-- Supplied data --

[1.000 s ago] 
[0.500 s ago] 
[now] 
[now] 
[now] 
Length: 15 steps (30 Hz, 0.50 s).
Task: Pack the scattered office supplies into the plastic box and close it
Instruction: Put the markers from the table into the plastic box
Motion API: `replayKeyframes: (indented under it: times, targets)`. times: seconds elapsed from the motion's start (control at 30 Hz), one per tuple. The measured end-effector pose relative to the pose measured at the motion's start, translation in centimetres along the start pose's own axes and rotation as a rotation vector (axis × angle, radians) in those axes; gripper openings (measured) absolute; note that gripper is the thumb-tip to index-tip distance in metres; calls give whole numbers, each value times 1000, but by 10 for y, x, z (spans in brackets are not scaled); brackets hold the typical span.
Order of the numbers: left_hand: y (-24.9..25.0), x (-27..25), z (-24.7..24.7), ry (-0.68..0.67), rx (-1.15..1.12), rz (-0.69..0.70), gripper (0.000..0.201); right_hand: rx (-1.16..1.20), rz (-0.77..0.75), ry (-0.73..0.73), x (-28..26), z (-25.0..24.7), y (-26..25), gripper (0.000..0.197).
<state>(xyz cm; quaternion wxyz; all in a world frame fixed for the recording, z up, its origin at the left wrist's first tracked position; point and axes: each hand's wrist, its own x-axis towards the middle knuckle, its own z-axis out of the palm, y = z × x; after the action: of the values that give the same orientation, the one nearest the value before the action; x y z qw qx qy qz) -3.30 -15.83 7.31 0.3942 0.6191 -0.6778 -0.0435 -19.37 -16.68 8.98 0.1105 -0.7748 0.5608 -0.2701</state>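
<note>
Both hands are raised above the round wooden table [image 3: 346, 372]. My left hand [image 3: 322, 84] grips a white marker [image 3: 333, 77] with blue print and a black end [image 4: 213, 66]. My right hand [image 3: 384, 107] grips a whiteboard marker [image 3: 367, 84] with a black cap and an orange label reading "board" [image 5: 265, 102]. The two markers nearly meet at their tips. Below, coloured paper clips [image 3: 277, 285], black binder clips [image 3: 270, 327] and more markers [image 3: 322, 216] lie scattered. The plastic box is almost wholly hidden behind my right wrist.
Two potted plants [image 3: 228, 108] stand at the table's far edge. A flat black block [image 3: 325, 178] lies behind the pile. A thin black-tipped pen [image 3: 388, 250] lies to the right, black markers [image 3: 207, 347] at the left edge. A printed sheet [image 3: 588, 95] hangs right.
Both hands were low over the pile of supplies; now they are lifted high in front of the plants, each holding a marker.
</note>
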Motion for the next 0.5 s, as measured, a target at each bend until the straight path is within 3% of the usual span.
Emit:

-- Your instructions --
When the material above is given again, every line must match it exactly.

-- Answer box --
[1.000 s ago] 
[0.500 s ago] 
[now] 
[now] 
[now] 
Length: 15 steps (30 Hz, 0.50 s).
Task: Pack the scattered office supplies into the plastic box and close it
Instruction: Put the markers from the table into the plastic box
Motion API: `replayKeyframes: (indented under it: times, targets)`. times: seconds elapsed from the motion's start (control at 30 Hz), one per tuple. The measured end-effector pose relative to the pose measured at the motion's start, translation in centimetres along the start pose's own axes and rotation as a rotation vector (axis × angle, radians) in those axes; gripper openings (measured) absolute; note that gripper is the thumb-tip to index-tip distance in metres; calls give whole numbers, each value times 1000, but by 10 for y, x, z (spans in brackets are not scaled); brackets hold the typical span.
Order of the numbers: left_hand: y (-24.9..25.0), x (-27..25), z (-24.7..24.7), ry (-0.68..0.67), rx (-1.15..1.12), rz (-0.69..0.70), gripper (0.000..0.201); right_hand: rx (-1.16..1.20), rz (-0.77..0.75), ry (-0.73..0.73), x (-28..26), z (-25.0..24.7), y (-26..25), gripper (0.000..0.197).
<state>(xyz cm; quaternion wxyz; all in a world frame fixed for the recording, z up, its origin at the left wrist's first tracked position; point and axes: each hand's wrist, its own x-axis towards the middle knuckle, its own z-axis out of the palm, y = z × x; after the action: of the values that give the same orientation, the one nearest the value before the action; x y z qw qx qy qz) -3.30 -15.83 7.31 0.3942 0.6191 -0.6778 -0.0435 -19.37 -16.68 8.98 0.1105 -0.7748 0.5608 -0.2701</state>
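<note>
Both hands are raised above the round wooden table [image 3: 346, 372]. My left hand [image 3: 322, 84] grips a white marker [image 3: 333, 77] with blue print and a black end [image 4: 213, 66]. My right hand [image 3: 384, 107] grips a whiteboard marker [image 3: 367, 84] with a black cap and an orange label reading "board" [image 5: 265, 102]. The two markers nearly meet at their tips. Below, coloured paper clips [image 3: 277, 285], black binder clips [image 3: 270, 327] and more markers [image 3: 322, 216] lie scattered. The plastic box is almost wholly hidden behind my right wrist.
Two potted plants [image 3: 228, 108] stand at the table's far edge. A flat black block [image 3: 325, 178] lies behind the pile. A thin black-tipped pen [image 3: 388, 250] lies to the right, black markers [image 3: 207, 347] at the left edge. A printed sheet [image 3: 588, 95] hangs right.
Both hands were low over the pile of supplies; now they are lifted high in front of the plants, each holding a marker.
</note>
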Motion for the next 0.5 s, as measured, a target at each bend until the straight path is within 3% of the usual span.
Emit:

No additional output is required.